Credit Suisse has stated that its independent investigative report and the corresponding oversight report by its newly appointed Ombudsperson will be completed by September 30, 2023. The committee will continue its bipartisan oversight until a thorough and complete investigation is conducted.

“When credible and serious allegations were brought to the Budget Committee regarding lingering Nazi ties at Credit Suisse, we made a bipartisan commitment to pursue justice and fully investigate this serious matter. The Senate Budget Committee continues to make good on that promise,” said Senator Grassley, Ranking Member of the Senate Budget Committee. “Our oversight has pulled back the curtain on decades of inaction and wrongdoing by Credit Suisse and raised concerns about the bank’s integrity in conducting its internal review. Out of respect for Holocaust victims and their families, we cannot turn a blind eye to these shortcomings. We’ll continue pushing for a full and complete investigation at Credit Suisse until all questions related to these Nazi-linked accounts are resolved.”
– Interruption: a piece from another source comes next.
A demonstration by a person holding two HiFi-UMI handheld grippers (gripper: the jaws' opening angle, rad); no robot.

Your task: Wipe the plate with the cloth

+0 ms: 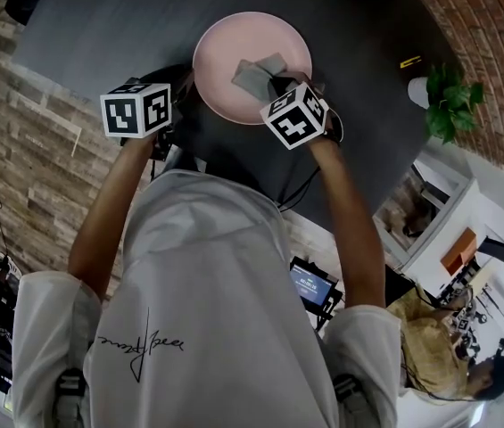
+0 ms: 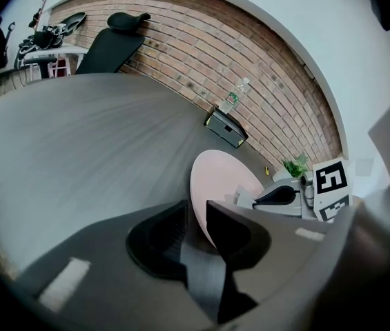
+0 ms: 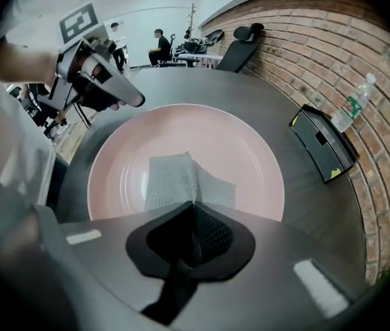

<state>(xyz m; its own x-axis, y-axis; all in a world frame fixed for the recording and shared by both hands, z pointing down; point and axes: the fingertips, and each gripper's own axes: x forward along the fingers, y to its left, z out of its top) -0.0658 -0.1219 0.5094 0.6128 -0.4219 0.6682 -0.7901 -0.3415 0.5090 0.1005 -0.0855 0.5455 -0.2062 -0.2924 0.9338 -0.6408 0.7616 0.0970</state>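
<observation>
A pink plate (image 1: 225,56) lies on the dark table (image 1: 100,34). In it sits a folded grey cloth (image 1: 256,77). My right gripper (image 1: 280,87) points steeply down over the plate's near side and is shut on the cloth (image 3: 174,178), with one fold pinched upright between its jaws (image 3: 193,202). My left gripper (image 1: 183,94) is at the plate's left rim. In the left gripper view the jaws (image 2: 196,216) stand open with the plate (image 2: 226,178) rim running between them and a gap showing. The right gripper (image 2: 281,197) appears beyond the plate there.
A black box (image 3: 322,150) and a water bottle (image 3: 353,102) stand by the brick wall past the plate. A potted plant (image 1: 448,101) sits at the table's right end. An office chair (image 2: 112,43) is at the far side.
</observation>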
“As we said when we first launched this investigation, when presented with credible—and previously undisclosed—evidence of Credit Suisse’s historical servicing of Nazi clients and their enablers, the Committee had an obligation to investigate,” said Senator Whitehouse, Chairman of the Senate Budget Committee. “In our pursuit of transparency, accountability, and justice, we are leaving no stone unturned.  Our inquiry has already brought to light new details about the quality of Credit Suisse’s internal investigation and prompted the bank to take additional action, underscoring the importance of seeing this bipartisan investigation through.  Survivors of the Holocaust and their families deserve nothing less.”


In April 2023, the Senate Budget Committee released Mr. Barofsky’s 205-page report, titled “Report of the Independent Ombudsperson and Independent Advisor to Credit Suisse,” and the independent forensic firm’s report, titled “Independent investigation of specific topics and questions raised by the SWC related to the Second World War era.” The release of those two reports followed months-long bipartisan investigative work by the committee.  
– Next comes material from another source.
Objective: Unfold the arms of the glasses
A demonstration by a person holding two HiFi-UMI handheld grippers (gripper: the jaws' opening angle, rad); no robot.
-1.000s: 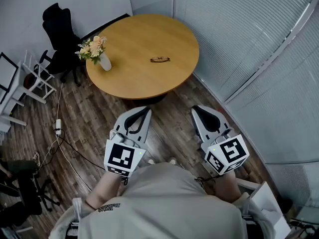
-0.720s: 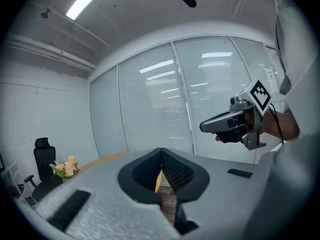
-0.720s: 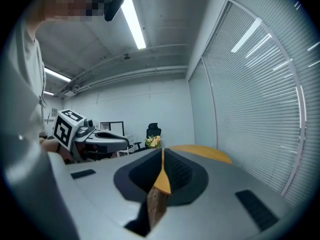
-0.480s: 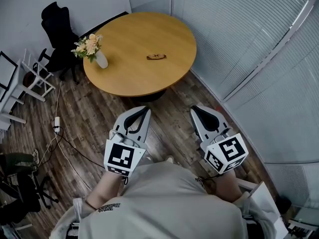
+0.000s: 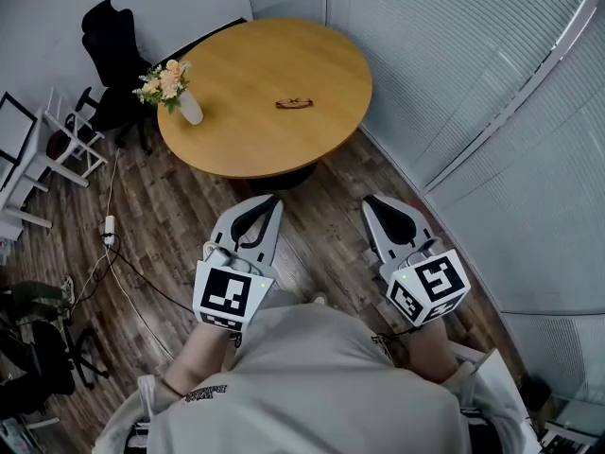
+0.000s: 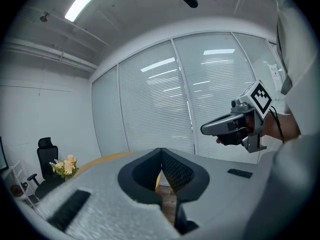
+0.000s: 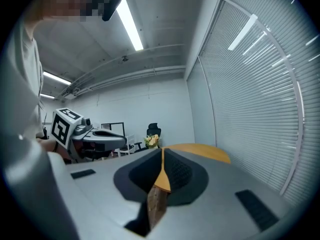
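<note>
The glasses lie near the middle of the round wooden table, folded as far as I can tell from this far off, and well apart from both tongs. I judge them light, thin-framed and fragile, with lenses that would slip under a pad. I would steady the frame front at a rim corner with one tong and ease each arm outward near its tip with the other. My left gripper has its jaws closed together on nothing. My right gripper is the same, pads meeting, empty.
</note>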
In March of 2020, the Simon Wiesenthal Center (SWC) notified Credit Suisse that it had credible information the bank held potential Nazi-linked accounts that had not previously been disclosed, including during the many Holocaust-related investigations of the 1990s. As a result, the bank voluntarily agreed to investigate. It retained forensic research firm AlixPartners Ltd to conduct the review, and, with SWC’s support, subsequently retained Neil Barofsky of Jenner & Block LLP in June 2021 to oversee AlixPartners’s review and serve as Independent Ombudsperson. In February 2023, Ranking Member Grassley received credible allegations of potential wrongdoing related to Credit Suisse’s internal investigation, including specifically the questionable removal of Mr. Barofsky in late 2022. Ranking Member Grassley also learned that, consistent with his contract with Credit Suisse, Mr. Barofsky had drafted a report of his findings for the bank, but it had not been released.

Ranking Member Grassley approached Chairman Whitehouse, and they agreed that pursuing the allegations was in the public interest. Accordingly, with the committee’s full bipartisan support, Chairman Whitehouse and Ranking Member Grassley issued the Budget Committee’s first subpoena since 1991 to compel Mr. Barofsky to produce his report.